Some multinationals in the consumer packaged goods industry have even resolved to churn a specific percentage of their portfolio annually, as a matter of principle. This way, they will remain sensitive to sales declines.

Companies like Unilever have been careful to distinguish between short-term, medium duration, and long-term trends, resulting from COVID-19. These distinctions are guiding their portfolio evolutions.

Diversification for a smaller beverage company, in the current environment, would likely put more strains on operational capabilities and increase the need for short-term capital. Even The Coca-Cola Company, which has sought to redefine itself as a “total beverage company,” decided to discontinue nearly half of its portfolio in October in order to shift resources to its category leaders.

Lifestyle drivers

Changing lifestyles mean changing beverage products.

Beverage giants are diversifying their products. Some of this diversification has been referred to as “contemporizing,” given the extent to which consumer behaviors have changed, driven product changes, and made particular products less relevant.

Some beverages can be almost fadlike. Consumers gravitate excitedly towards a new type of health food or functional beverage for the purported benefits, then they — and the health/wellness media industry — look closer, developing contrarian takes.

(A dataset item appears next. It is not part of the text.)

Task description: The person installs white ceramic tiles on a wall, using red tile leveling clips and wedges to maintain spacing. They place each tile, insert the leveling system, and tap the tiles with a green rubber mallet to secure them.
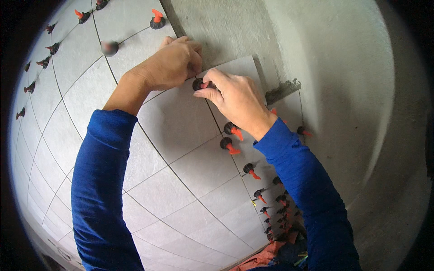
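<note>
My right hand [239, 97] pinches the red handle of a black tile leveling knob [197, 84] between thumb and fingertips. The knob sits on the joint near the top edge of a light grey tile [178, 113]. Just up and to the left, my left hand [169, 65] has its fingers curled in at the tiles' upper edge. Its fingertips are hidden, so whatever they grip cannot be made out. Another light grey tile [247, 67] lies right of the joint, partly behind my right hand. Two more leveling knobs [233, 129] stand below my right wrist.
A row of leveling knobs [249, 169] runs down the right joints; others [157, 20] dot the tiles at upper left. Bare grey cement [235, 27] borders the tiles above and to the right. Orange-red cloth or bag material [260, 259] lies at the bottom.
</note>
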Demonstrator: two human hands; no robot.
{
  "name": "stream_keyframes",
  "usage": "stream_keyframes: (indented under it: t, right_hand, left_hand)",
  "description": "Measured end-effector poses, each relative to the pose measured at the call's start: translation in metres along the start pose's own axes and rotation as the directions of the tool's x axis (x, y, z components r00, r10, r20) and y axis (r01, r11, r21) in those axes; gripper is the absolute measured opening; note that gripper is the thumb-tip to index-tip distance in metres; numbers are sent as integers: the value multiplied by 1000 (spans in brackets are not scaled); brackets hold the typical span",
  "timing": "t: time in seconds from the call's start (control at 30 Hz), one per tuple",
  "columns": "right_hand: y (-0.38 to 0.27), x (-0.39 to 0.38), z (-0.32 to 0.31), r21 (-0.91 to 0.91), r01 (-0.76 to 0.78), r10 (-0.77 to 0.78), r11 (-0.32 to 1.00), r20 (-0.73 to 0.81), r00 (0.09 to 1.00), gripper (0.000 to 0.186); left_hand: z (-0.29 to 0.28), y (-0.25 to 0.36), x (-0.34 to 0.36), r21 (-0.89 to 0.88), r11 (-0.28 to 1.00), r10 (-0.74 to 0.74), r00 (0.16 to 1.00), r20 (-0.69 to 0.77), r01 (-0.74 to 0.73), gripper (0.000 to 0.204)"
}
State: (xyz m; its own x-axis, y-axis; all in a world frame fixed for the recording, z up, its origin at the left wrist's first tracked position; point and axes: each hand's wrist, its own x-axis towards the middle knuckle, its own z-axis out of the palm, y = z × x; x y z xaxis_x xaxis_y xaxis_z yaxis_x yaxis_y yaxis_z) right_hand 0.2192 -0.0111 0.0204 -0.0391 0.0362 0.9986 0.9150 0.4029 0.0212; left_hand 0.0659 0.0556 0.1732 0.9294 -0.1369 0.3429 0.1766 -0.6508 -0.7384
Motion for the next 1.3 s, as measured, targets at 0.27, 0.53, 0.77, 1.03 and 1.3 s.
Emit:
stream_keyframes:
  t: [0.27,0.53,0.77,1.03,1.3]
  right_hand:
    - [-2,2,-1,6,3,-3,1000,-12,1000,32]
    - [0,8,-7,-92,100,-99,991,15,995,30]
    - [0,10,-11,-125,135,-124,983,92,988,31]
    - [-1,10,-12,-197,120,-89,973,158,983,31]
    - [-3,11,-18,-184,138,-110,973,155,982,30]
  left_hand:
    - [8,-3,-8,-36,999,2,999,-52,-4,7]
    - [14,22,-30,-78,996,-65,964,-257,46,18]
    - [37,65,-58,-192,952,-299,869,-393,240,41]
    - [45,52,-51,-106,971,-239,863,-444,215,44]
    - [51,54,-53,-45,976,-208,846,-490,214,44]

For example, smoothies rather suddenly became popular, occupying a similar place within lifestyles as Starbucks, then not so much. The coconut water category took America by storm but sales have declined since 2016 and Coca-Cola did away with its Zico brand (it was later revived). The Coca-Cola Company’s CEO James Quincey has even assembled quarterly “zombie lists” that identify the underperforming brands.

Energy drinks that promised to “give you wings” were themselves flying off the shelves. Today, the U.S. energy drinks market is still going strong but it’s looking saturated and energy shot sales, in particular, have largely stagnated.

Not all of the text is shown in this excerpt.